The New England Journal of Medicine (NEJM):
Locally advanced rectal cancer is typically managed with multimodal therapy, including chemotherapy, radiation, and surgery.
Owing to
the complications of surgery and the high frequency of pathological complete
response, interest in organ-sparing nonoperative management is increasing.
Approximately 5 to 10% of rectal adenocarcinomas are mismatch-repair deficient, and these tumors have been shown to respond poorly to standard chemotherapy regimens.
The results were published on June 5, 2022 in the New England Journal of Medicine and presented at the American Society of Clinical Oncology 2022 annual meeting.
Key findings
Patients with locally advanced rectal cancer and tumors with deficient mismatch repair (dMMR) have shown a remarkable response to treatment with the programmed cell death-1 (PD-1) inhibitor Dostarlimab.
A total of 16 patients have been enrolled and treated. Of these patients, 12 have been enrolled for longer than 6 months and have completed the nine planned cycles (6 months) of dostarlimab.
Results among the 12 patients with at least 6 months follow-up showed a complete response among all patients, with no evidence of tumor on biopsy, digital rectal exam, endoscopic visualization, fluorodeoxyglucose-PET or MRI. The other 4 patients are responding to treatment.
Fig. Evolution of Endoscopic and Radiographic Response in Representative Patients Treated with Dostarlimab.
No patients experienced disease progression or recurrence, and no patients required chemoradiation or surgery. Moreover, researchers did not observe any serious grade 3 or higher adverse events.
Authors initiated a phase 2 study to investigate the overall response and frequency of sustained clinical complete response to neoadjuvant treatment with dostarlimab, a PD-1 inhibitor.
Single-Agent Dostarlimab
For the study, all patients were treated with single-agent dostarlimab every 3 weeks for 6 months.
Dostarlimab is approved by the US Food and Drug Administration for use in the treatment of recurrent or advanced endometrial cancer with dMMR. Rectal cancer is an off-label use.
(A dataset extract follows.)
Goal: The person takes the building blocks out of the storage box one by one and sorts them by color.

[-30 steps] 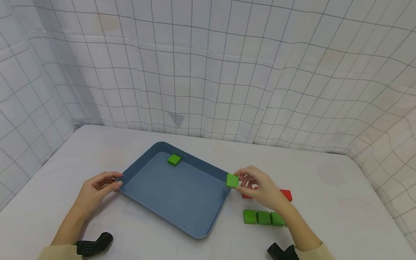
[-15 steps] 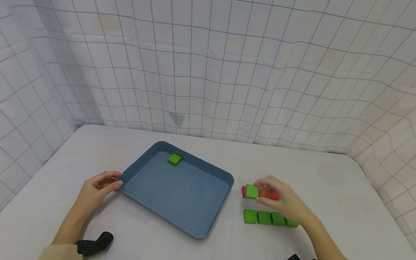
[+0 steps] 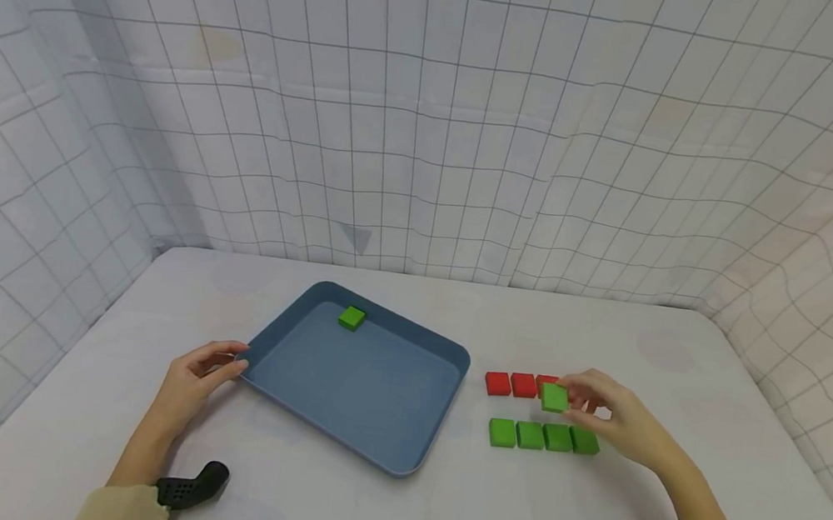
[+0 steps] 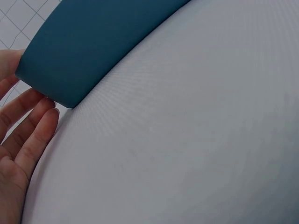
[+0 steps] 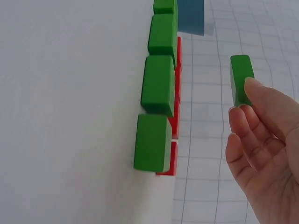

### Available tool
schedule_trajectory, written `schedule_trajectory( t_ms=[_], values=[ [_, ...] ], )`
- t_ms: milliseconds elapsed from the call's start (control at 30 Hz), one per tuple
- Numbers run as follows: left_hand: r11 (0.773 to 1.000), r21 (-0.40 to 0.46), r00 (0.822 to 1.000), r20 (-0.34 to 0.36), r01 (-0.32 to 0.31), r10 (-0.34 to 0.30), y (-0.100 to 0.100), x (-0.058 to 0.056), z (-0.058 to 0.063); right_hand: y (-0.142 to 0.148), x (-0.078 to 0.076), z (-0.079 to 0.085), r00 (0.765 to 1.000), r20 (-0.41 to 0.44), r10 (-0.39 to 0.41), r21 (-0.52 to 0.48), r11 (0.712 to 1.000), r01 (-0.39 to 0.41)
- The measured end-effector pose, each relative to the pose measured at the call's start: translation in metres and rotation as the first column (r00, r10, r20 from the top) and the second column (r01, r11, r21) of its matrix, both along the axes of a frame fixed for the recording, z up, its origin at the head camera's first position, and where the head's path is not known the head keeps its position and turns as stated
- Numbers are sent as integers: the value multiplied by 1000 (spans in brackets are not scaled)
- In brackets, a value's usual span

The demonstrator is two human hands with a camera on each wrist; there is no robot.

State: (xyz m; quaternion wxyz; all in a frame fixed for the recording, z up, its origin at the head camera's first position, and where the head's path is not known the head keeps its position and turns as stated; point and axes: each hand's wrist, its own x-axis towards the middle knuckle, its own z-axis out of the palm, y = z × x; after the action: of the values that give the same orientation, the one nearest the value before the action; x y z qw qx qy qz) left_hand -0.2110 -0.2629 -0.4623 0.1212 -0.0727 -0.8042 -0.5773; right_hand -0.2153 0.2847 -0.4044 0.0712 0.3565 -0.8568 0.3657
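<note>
My right hand (image 3: 609, 408) pinches a green block (image 3: 555, 397) between thumb and fingertips, raised over the row of red blocks (image 3: 522, 385). In the right wrist view the held green block (image 5: 241, 77) stands apart from the others, thumb (image 5: 266, 95) on its lower edge. On the near side lies a row of several green blocks (image 3: 531, 435). My left hand (image 3: 196, 381) grips the left corner of a blue tray (image 3: 396, 467), thumb and fingers to either side of it. In the left wrist view its fingertips lie against the tray wall (image 4: 93, 56).
One green block (image 3: 352, 318) sits inside the tray near its far corner. A white table (image 3: 333, 503) carries everything, with grid-patterned white curtains (image 3: 428, 144) rising behind and at both sides. Each wrist bears a black mount (image 3: 193, 487).
My right hand has moved right with the green block, from the tray's right corner along the red row. The left hand and the tray stay in place.
</note>
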Motion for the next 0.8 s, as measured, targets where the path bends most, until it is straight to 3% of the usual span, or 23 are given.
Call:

All patients had mismatched repair-deficient stage 2 or 3 rectal adenocarcinoma.
Efficacy
The criteria for the primary end point of overall response to neoadjuvant dostarlimab therapy with or without chemoradiotherapy have been met. The percentage of patients with a clinical complete response was 100% in 12 consecutive patients who have completed 6 months of therapy.
In this study, the elimination of tumors after 6 months of therapy with PD-1 blockade enabled authors to omit both chemoradiotherapy and surgery and to proceed with observation alone.
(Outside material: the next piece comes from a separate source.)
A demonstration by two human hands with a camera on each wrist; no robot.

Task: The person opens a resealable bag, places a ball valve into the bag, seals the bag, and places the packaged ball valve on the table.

In this study, single-agent dostarlimab was remarkably effective in mismatch repair–deficient, locally advanced rectal cancer, providing a clinical complete response in all 12 patients who have completed treatment to date.
Although the results of this study is promising, especially given that 12 consecutive patients all had a clinical complete response, the study is small and represents the experience of a single institution. These findings must be reproduced in a larger prospective cohort that balances academic and community practices and ensures the participation of patients from a diverse set of racial and ethnic backgrounds.
Background
Neoadjuvant chemotherapy and radiation followed by surgical resection of the rectum is a standard treatment for locally advanced rectal cancer. A subset of rectal cancer is caused by a deficiency in mismatch repair. Because mismatch repair–deficient colorectal cancer is responsive to programmed death 1 (PD-1) blockade in the context of metastatic disease, it was hypothesized that checkpoint blockade could be effective in patients with mismatch repair–deficient, locally advanced rectal cancer.
Methods
We initiated a prospective phase 2 study in which single-agent dostarlimab, an anti–PD-1 monoclonal antibody, was administered every 3 weeks for 6 months in patients with mismatch repair–deficient stage II or III rectal adenocarcinoma. This treatment was to be followed by standard chemoradiotherapy and surgery. Patients who had a clinical complete response after completion of dostarlimab therapy would proceed without chemoradiotherapy and surgery. The primary end points are sustained clinical complete response 12 months after completion of dostarlimab therapy or pathological complete response after completion of dostarlimab therapy with or without chemoradiotherapy and overall response to neoadjuvant dostarlimab therapy with or without chemoradiotherapy.
Results
A total of 12 patients have completed treatment with dostarlimab and have undergone at least 6 months of follow-up. All 12 patients (100%; 95% confidence interval, 74 to 100) had a clinical complete response, with no evidence of tumor on magnetic resonance imaging, 18F-fluorodeoxyglucose–positron-emission tomography, endoscopic evaluation, digital rectal examination, or biopsy. At the time of this report, no patients had received chemoradiotherapy or undergone surgery, and no cases of progression or recurrence had been reported during follow-up (range, 6 to 25 months). No adverse events of grade 3 or higher have been reported.
Conclusions
Mismatch repair–deficient, locally advanced rectal cancer was highly sensitive to single-agent PD-1 blockade. Longer follow-up is needed to assess the duration of response.